A third object of the present invention is to provide a method for producing a castable urethane elastomer which has a long casting time and excellent operability, and has a short demolding time and excellent productivity.
[0013]
[Means for Solving the Problems]
The urethane elastomer-forming composition of the present invention is characterized by containing the following components (A), (B) and (C).
[0014]
Component (A):
By reacting diphenylmethane diisocyanate (hereinafter also referred to as "MDI (A1)") with a bifunctional polyol having a number average molecular weight of 500 to 3,000 (hereinafter also simply referred to as "bifunctional polyol (A2)"). A main agent containing the obtained isocyanate group-terminated urethane prepolymer (hereinafter referred to as “NCO group-terminated urethane prepolymer”).
[0015]
Component (B):
A curing agent containing a short-chain diol having a number average molecular weight of 300 or less (hereinafter also referred to as “(B1) component”) and a short-chain triol having a number average molecular weight of 500 or less (hereinafter also referred to as “(B2) component”).
[0016]
Component (C):
A catalyst containing N, N, N'-trimethylaminoethylethanolamine (hereinafter also referred to as "component (C1)").
[0017]
In the composition of the present invention, the component (B) preferably contains a bifunctional polyol having a number average molecular weight of 500 to 3,000 (hereinafter, also referred to as “(B3) component”).

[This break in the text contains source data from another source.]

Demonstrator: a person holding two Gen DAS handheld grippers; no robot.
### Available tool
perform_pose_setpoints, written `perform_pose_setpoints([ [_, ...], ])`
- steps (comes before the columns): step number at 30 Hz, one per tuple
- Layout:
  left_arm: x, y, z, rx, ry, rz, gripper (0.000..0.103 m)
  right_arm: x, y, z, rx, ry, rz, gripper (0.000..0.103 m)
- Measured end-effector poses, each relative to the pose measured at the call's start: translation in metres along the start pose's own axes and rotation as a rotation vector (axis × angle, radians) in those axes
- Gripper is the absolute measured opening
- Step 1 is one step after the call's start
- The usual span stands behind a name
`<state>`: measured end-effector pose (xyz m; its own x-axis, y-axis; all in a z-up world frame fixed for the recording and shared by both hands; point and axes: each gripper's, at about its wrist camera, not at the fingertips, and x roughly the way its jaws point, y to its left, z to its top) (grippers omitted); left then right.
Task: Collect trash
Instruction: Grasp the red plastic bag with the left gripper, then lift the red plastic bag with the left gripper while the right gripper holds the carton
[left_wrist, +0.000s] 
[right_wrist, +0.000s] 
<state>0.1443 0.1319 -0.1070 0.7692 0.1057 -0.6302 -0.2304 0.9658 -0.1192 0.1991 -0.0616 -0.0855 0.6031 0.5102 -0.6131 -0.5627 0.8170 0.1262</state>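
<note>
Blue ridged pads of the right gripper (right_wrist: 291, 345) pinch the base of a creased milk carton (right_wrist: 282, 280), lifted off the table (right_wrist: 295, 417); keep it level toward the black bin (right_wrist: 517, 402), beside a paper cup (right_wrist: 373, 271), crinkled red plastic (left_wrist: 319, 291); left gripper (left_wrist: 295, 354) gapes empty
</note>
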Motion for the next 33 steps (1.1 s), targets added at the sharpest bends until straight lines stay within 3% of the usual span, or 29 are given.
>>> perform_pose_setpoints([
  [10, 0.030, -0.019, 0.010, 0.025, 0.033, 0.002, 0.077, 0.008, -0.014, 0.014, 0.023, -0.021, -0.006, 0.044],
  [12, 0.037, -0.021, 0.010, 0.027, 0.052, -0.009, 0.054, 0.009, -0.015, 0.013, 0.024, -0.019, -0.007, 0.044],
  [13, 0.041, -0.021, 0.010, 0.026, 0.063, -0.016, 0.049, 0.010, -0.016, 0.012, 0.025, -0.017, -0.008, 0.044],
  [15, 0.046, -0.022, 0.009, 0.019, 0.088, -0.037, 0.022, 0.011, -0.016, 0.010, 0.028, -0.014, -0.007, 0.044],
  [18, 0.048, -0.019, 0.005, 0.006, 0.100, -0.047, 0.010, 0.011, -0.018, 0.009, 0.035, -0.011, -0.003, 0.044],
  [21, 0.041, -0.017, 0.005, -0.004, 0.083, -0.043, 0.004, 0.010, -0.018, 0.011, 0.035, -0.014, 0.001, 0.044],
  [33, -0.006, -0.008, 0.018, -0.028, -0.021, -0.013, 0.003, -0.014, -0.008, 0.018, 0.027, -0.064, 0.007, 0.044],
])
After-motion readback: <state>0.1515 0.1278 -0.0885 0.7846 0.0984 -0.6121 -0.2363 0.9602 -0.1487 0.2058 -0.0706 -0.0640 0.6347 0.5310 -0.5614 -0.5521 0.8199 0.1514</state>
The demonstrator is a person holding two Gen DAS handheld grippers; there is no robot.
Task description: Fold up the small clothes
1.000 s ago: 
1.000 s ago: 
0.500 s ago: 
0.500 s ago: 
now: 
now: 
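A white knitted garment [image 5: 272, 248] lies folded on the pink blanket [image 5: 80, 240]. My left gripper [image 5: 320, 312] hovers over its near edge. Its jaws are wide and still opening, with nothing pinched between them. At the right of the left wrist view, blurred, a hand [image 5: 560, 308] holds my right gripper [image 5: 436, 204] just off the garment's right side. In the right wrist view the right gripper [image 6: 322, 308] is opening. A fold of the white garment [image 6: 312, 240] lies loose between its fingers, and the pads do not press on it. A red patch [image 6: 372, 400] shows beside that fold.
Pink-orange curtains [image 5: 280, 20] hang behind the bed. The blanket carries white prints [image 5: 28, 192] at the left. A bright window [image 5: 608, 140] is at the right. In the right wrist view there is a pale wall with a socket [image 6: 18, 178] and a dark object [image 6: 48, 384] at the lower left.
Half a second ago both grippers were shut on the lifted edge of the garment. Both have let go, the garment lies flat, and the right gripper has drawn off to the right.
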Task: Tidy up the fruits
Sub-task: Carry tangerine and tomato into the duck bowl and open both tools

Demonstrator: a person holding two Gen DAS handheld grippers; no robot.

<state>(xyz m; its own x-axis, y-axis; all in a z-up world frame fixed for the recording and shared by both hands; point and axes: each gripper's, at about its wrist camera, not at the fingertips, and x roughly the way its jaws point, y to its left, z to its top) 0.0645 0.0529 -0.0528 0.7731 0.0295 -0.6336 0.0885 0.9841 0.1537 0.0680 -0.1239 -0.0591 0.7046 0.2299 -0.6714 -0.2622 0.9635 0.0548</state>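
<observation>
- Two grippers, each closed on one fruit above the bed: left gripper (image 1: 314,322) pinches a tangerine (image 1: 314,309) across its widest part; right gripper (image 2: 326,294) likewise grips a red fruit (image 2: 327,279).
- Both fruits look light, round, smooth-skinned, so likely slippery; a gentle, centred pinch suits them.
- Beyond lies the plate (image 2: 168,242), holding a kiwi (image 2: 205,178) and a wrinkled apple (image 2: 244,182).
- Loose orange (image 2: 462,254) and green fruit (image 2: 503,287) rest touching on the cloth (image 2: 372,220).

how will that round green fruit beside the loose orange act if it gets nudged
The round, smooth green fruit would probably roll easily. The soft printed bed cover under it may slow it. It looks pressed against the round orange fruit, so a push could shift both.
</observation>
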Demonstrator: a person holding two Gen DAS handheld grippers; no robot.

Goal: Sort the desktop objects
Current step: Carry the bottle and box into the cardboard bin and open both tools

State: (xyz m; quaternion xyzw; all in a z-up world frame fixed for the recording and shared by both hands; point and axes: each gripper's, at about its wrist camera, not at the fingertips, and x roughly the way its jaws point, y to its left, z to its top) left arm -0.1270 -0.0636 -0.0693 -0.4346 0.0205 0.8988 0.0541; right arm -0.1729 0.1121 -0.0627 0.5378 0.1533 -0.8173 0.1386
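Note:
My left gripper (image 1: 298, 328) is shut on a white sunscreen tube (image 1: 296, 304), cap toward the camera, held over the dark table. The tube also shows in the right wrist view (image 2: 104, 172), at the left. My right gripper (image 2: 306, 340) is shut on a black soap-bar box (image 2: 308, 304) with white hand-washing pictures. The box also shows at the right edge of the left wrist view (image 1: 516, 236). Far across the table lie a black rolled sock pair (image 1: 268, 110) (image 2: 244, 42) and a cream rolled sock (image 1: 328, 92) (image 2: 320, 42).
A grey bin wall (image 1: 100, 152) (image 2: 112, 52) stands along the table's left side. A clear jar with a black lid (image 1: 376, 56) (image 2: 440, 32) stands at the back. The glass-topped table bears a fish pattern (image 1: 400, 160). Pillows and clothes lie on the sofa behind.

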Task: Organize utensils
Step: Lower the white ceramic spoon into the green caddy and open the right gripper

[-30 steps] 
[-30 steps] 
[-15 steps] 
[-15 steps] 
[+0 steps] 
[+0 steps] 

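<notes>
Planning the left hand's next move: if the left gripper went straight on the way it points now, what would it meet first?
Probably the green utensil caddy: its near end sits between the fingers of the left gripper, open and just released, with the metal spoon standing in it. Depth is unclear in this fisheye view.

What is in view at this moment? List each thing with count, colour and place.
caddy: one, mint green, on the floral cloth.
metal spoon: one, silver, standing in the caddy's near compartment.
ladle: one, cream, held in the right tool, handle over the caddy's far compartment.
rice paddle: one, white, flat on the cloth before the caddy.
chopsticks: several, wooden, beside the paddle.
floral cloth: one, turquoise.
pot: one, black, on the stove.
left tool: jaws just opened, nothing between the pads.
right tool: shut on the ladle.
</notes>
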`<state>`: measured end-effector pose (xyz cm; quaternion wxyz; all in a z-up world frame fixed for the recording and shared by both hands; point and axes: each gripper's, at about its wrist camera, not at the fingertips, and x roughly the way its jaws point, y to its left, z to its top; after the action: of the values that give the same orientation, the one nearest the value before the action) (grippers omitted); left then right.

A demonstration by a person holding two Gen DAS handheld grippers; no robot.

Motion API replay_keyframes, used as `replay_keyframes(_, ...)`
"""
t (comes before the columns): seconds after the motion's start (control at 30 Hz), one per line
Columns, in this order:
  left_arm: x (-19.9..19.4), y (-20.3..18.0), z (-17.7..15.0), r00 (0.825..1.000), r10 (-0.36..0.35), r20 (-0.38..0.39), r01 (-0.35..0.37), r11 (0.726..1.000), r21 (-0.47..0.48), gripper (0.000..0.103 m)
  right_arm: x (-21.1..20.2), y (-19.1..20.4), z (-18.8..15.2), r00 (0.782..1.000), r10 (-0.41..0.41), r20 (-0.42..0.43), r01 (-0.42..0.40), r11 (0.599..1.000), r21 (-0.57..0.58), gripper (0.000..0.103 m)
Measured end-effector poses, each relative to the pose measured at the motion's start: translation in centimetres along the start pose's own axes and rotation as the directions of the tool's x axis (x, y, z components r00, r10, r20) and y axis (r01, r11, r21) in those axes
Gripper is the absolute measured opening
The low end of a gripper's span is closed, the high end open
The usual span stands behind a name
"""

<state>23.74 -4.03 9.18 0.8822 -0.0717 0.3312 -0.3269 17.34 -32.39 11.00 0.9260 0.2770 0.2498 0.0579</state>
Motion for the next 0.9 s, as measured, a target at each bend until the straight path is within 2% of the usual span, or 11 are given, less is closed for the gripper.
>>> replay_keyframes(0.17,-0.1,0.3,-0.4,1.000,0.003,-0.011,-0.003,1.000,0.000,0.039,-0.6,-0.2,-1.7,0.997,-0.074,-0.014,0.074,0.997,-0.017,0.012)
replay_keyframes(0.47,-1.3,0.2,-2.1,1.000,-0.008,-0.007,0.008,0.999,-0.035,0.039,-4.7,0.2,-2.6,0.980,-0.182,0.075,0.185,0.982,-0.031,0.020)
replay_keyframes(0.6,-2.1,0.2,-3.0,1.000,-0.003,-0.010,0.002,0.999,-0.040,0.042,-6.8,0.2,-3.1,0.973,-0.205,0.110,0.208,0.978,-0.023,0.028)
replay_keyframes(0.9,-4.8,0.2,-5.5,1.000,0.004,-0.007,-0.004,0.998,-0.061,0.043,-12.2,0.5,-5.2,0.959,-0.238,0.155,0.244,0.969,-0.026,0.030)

Further, the content ratio of the component (C1) is preferably 0.001 to 0.1% by mass (the ratio to the total amount of the composition).
[0018]
The production method of the present invention includes a step of curing the composition of the present invention in a mold.
[0019]
Further, the production method of the present invention is characterized by including the following steps (1) to (3).
[0020]
Step (1): a step of blending the component (A) with a mixture of the component (B) and the component (C) to prepare the composition of the present invention.
Step (2): a step of injecting the composition into a mold and curing the composition in the mold.
Step (3): a step of removing the obtained cured product from the mold.
[0021]
Further, the production method (centrifugal casting method) of the present invention is characterized by including the following steps (1 ′) to (3 ′).
[0022]
Step (1 ′): a step of blending the component (A) with the mixture of the component (B) and the component (C) to prepare the composition of the present invention.
Step (2 ′): a step of injecting the composition into a rotating drum and curing the composition while rotating the rotating drum at a high speed.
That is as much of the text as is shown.